Our walk from the footpath to the statue was across the grassy park of Puputan Square, a haven of green and relative quiet among the hectic chaos that is Denpasar. The taxi driver had looked confused when we’d asked him to bring us here, pointing out the Kerobokan prison en route, probably thinking this was what tourists really wanted to see. But we were keen to view aspects of Bali’s colonial past, not its infamous present.
Puputan Square was the site of the royal palace of Badung, (today’s Denpasar) and the statute commemorates the tragic event which led to the Dutch acquisition of the Badung kingdom.
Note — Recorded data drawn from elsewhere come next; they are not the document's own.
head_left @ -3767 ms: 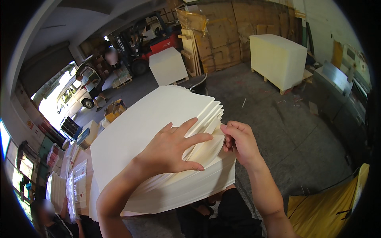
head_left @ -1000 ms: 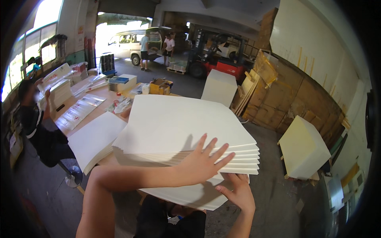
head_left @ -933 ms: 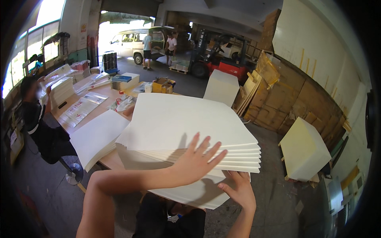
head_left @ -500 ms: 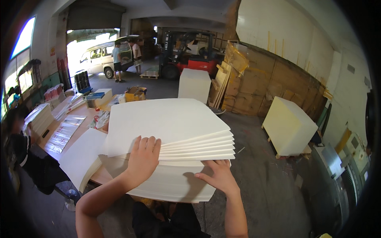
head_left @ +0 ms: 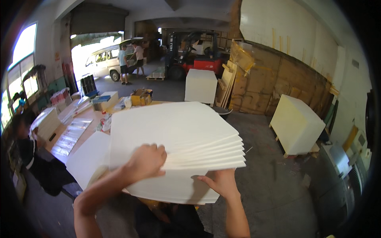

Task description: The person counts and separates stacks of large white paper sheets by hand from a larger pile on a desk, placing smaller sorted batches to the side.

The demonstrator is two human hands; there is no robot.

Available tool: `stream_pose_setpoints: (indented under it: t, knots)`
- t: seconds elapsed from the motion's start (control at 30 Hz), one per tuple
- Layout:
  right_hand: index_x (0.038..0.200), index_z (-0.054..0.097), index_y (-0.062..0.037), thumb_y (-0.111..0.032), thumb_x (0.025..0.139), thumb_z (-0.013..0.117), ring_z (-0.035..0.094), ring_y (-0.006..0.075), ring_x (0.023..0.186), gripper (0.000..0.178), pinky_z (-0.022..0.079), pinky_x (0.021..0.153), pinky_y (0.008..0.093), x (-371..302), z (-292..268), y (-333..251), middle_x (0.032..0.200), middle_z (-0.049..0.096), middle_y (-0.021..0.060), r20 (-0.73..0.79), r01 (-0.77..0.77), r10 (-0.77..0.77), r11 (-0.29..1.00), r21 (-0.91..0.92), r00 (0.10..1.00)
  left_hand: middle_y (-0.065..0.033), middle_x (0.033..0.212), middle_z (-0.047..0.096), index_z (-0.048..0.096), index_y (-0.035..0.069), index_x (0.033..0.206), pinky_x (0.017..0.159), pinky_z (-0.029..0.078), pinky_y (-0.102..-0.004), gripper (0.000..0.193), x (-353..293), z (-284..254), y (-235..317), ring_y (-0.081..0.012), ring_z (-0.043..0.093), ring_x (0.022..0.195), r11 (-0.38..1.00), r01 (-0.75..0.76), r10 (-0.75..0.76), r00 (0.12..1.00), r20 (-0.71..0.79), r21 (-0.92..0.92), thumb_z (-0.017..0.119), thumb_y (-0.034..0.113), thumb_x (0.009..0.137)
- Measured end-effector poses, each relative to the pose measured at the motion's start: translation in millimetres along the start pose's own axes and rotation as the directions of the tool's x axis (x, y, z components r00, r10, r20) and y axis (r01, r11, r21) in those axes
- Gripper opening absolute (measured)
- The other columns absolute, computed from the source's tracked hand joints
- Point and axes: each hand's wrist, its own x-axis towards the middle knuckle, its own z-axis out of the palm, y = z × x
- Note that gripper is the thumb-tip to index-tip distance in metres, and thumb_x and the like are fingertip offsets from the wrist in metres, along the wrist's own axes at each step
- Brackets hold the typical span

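A thick batch of large white sheets [head_left: 170, 127] lies in front of me, its right edge fanned into several stepped layers. Beneath it is a lower stack of white sheets [head_left: 174, 188], showing along the near side. My left hand [head_left: 147, 162], slightly blurred, is closed at the batch's near edge, fingers curled on top and thumb lower down. Under the near right corner, my right hand [head_left: 223, 183] holds the fanned layers up from below. Its fingers are mostly hidden by the paper; the thumb points left over the lower stack.
Another white paper pile [head_left: 89, 156] sits to the left on the table, beside clear plastic packets [head_left: 72, 137]. A person's dark sleeve [head_left: 41, 168] is at far left. Paper blocks on pallets [head_left: 297, 125], [head_left: 201, 86] stand beyond. Farther back are a red forklift [head_left: 194, 59], a van and two people.
The fanned layers' right corner has shifted right and slightly nearer. My left hand has moved nearer and curled its fingers. My right hand's fingers have gone farther under the paper.
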Motion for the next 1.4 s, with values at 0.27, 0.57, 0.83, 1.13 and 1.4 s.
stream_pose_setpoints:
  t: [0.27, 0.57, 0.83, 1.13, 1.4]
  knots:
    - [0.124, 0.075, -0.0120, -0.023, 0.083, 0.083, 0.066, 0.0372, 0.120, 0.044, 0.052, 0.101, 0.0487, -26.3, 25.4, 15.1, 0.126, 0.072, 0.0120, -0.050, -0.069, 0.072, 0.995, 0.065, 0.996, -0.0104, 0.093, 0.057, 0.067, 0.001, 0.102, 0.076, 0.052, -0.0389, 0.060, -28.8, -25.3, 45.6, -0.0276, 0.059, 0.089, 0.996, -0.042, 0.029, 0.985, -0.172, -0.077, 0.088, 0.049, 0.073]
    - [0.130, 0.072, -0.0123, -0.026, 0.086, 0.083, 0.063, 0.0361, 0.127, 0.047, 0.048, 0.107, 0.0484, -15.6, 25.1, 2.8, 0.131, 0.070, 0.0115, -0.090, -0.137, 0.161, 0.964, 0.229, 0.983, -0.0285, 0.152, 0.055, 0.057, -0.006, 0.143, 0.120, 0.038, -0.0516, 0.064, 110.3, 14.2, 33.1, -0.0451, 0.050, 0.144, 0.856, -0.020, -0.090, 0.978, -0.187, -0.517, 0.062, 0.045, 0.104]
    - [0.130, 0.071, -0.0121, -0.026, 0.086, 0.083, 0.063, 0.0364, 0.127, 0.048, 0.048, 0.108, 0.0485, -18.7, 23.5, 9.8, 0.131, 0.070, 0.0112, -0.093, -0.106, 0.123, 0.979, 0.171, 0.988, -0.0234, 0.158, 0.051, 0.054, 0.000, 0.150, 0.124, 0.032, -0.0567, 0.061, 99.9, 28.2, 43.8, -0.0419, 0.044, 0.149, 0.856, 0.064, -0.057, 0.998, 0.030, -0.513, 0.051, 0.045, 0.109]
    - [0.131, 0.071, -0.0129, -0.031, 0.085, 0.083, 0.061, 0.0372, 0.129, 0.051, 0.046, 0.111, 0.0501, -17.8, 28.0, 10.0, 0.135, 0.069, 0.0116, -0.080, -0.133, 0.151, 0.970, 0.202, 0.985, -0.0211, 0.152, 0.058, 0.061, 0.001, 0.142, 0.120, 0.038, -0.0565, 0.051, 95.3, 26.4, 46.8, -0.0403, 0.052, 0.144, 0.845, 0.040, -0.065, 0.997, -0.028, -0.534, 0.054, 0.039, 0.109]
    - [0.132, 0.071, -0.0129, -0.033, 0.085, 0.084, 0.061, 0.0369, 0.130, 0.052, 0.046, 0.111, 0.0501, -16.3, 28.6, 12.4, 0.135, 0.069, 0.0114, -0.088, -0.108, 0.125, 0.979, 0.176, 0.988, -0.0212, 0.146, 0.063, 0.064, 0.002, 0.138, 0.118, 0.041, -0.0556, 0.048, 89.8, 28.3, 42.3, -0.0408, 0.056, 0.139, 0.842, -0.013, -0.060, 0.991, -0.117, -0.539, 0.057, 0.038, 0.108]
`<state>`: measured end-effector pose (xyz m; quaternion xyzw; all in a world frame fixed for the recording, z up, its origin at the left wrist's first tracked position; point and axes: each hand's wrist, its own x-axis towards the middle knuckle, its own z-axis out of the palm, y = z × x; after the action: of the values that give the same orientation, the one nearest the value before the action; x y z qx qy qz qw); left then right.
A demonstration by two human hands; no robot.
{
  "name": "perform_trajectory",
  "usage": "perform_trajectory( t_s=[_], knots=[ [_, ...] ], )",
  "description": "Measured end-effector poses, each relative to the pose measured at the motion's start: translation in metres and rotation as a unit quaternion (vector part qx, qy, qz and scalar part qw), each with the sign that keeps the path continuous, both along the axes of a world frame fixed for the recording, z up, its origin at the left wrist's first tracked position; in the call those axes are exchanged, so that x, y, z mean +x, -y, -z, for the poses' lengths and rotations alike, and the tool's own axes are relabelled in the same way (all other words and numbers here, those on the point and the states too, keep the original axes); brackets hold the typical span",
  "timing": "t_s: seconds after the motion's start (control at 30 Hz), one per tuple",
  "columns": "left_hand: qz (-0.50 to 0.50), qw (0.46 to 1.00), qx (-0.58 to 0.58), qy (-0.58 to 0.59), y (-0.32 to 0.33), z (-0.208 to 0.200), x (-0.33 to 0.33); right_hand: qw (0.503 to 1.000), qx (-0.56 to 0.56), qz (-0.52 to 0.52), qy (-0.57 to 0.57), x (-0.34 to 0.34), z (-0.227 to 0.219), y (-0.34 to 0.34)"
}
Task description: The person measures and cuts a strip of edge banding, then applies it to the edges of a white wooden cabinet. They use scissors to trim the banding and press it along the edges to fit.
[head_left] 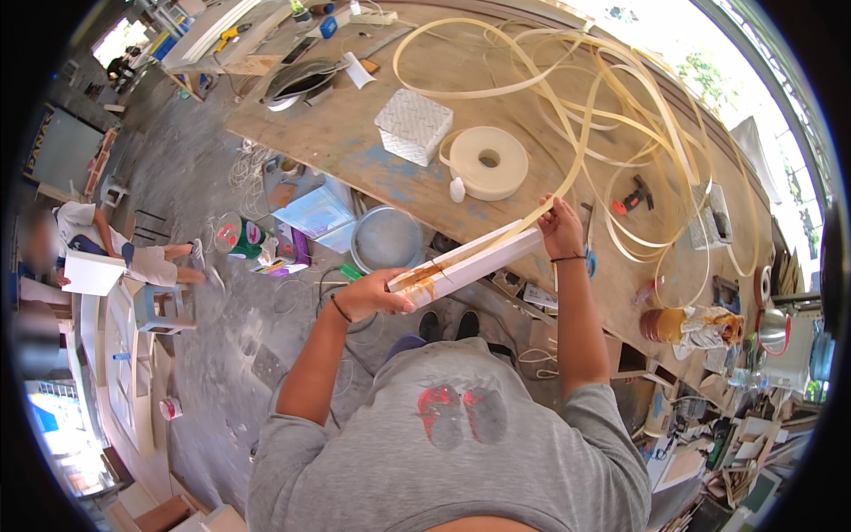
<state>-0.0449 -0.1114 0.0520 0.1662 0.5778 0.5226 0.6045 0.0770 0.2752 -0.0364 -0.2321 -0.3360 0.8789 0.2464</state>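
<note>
My left hand (377,296) grips the near end of a long white board (474,262) smeared with brown glue along its edge. My right hand (560,226) is at the board's far end, pinching a cream edge-banding strip (567,151) down onto it. The strip runs up from the board into big loose loops over the wooden workbench (355,142). A roll of the same cream banding (487,161) lies flat on the bench just beyond the board.
A white embossed box (413,126) and a small white bottle (457,189) sit by the roll. A red-handled tool (631,197) and a glue jar (665,324) lie to the right. A metal basin (386,239), paint cans and cables litter the floor. A person (97,253) sits at left.
</note>
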Motion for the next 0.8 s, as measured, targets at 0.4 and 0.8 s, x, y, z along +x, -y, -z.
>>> perform_trajectory(
  t_s=[0.4, 0.8],
  knots=[
    [0.019, 0.991, -0.008, -0.133, 0.081, 0.002, -0.022, 0.997, 0.008, 0.064, -0.035, 0.008, -0.014, -0.042],
    [-0.054, 0.956, -0.050, -0.283, 0.125, -0.002, -0.090, 0.995, -0.024, 0.096, -0.012, 0.073, 0.003, -0.010]
  ],
)
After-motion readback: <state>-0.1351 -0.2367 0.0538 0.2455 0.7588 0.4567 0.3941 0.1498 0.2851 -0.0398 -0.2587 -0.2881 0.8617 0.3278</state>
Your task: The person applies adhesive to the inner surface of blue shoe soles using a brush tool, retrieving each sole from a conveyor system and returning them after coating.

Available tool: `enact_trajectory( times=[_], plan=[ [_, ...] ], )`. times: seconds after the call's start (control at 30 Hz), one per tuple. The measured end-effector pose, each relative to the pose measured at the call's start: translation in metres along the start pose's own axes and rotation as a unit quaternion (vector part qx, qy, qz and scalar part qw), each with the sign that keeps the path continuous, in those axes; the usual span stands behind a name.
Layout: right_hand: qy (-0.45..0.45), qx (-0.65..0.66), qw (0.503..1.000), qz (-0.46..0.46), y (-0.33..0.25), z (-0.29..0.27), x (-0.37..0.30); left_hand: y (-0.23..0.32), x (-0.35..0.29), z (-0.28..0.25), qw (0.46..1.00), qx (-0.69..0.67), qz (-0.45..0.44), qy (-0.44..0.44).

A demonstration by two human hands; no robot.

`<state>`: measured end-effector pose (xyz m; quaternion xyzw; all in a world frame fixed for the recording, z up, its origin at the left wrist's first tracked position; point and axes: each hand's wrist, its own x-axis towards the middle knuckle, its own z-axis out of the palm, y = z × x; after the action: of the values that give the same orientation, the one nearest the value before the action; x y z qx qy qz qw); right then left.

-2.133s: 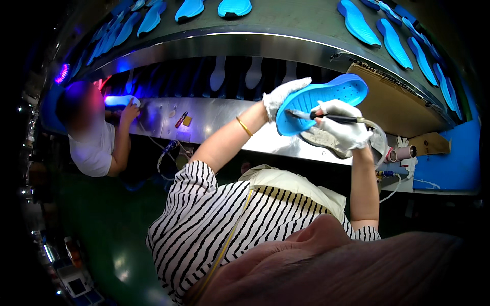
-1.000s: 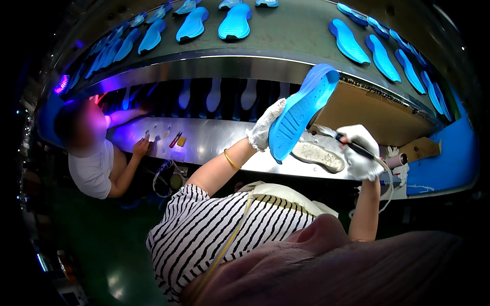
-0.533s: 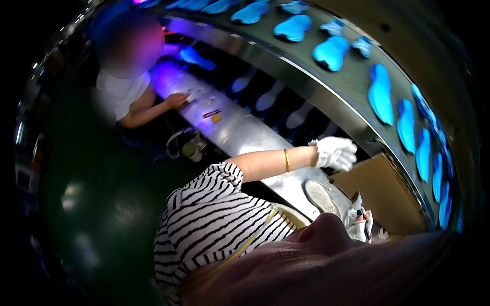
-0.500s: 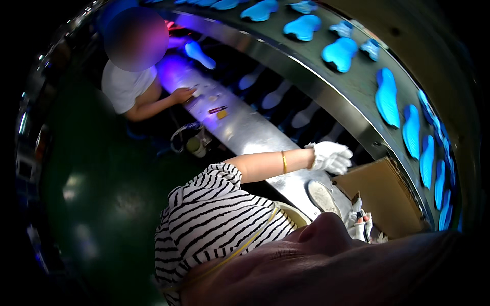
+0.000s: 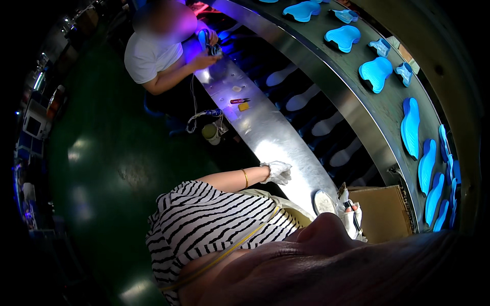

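Note:
My left hand, in a white glove, is over the near edge of the metal bench. Its fingers are blurred against the bright metal, and I cannot see anything in them. Farther right, my right hand, gloved with some bare fingertips, is closed around a slim dark-handled tool whose kind I cannot make out. Part of this hand is hidden. Just left of it, a pale-topped shoe sole with a dark rim lies on the bench.
Beside my right hand stands an open cardboard box. A curved conveyor carries several blue-lit shoe parts. Pale soles lie in the dark space below. A co-worker sits far left, near a yellow block and a bucket.
My left hand has drawn back from beside the cardboard box to the bench's near edge. The co-worker now holds a blue-lit piece in raised hands. The whole view has shifted.

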<state>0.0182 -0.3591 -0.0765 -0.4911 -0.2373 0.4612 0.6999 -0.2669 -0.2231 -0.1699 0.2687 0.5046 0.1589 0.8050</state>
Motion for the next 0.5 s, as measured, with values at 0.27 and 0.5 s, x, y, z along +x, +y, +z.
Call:
enact_trajectory(
  times=[0.27,0.5],
  plan=[
    [0.007,-0.011,1.0,0.014,0.007,0.006,0.0,0.003,0.008,0.001,0.999,-0.002,-0.024,0.022],
    [0.01,-0.01,1.0,0.0,0.005,0.001,-0.01,-0.003,0.02,-0.004,1.0,0.008,-0.022,-0.008]
  ],
)
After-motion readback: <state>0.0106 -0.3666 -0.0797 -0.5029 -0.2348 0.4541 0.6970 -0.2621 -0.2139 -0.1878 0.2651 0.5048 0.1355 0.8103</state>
Dutch influence in Indonesia began in the late 16th century but until 1906 three Balinese kingdoms remained independent, including Badung. That September a large Dutch fleet anchored near Badung and on the morning of 14th September as the Dutch advanced the Badung palace doors opened. Borne aloft by four bearers, the Rajah led out hundreds of men, women and children dressed in white and each bearing their kris (ritual weapon). On a signal the Rajah was stabbed through the heart by one of his men and the Balinese ran towards the Dutch guns and were mown down. The survivors turned their weapons on themselves in an orgy of suicide or puputan (a ritual fight to the death) during which over 400 died. In 1908 Bali was wholly incorporated into the Dutch East Indies.
The statue commemorating the puputan shows a family ready to fight and die. The people of Badung left the palace wearing their finest jewellery and the mother has jewels in her hand to fling at the Dutch to taunt them. The child is ready to die with his parents.
Sobered by our visit to Puputan Square we opted for the liveliness of the large Badung market next. The smell of dried fish heaped for sale in the food and flower market was overwhelming but we stayed long enough to look at the stalls selling the flowers – orange marigolds, pink blooms and leaf baskets – used in the daily offerings to the Hindu gods which we’d seen everywhere we’d been in Bali.
Flowers and containers for offerings to the gods
After browsing in some of the nearby streets we lunched at the Inna Bali hotel. The German artist Walter Spies, who lived in Bali in the late 1920s and 1930s, is credited with popularising the island and the Bali Hotel, as it was then, was built in 1927 to cater for those early tourists. During this era many well-known identities were guests, including Charlie Chaplin and Noel Coward. Although more modest than Raffles in Singapore or the Eastern and Oriental in Penang, there is still a whiff of the colonial about the Inna Bali Hotel in its Art Deco stained glass windows and other architectural features. The hotel is not high on tourists’ must see lists and we were the only guests at lunch that day.
Sipping my drink I looked out at the city which the Dutch captured over 100 years ago. Nearly 70 years since independence Bali retains the exoticness which enticed Walter Spies and now draws millions of tourists every year. Often seen as just a place to enjoy the sun, surf and party, it offers so much more. So if you feel inclined to dip into Bali’s past why not spend a day meeting Denpasar’s ghosts.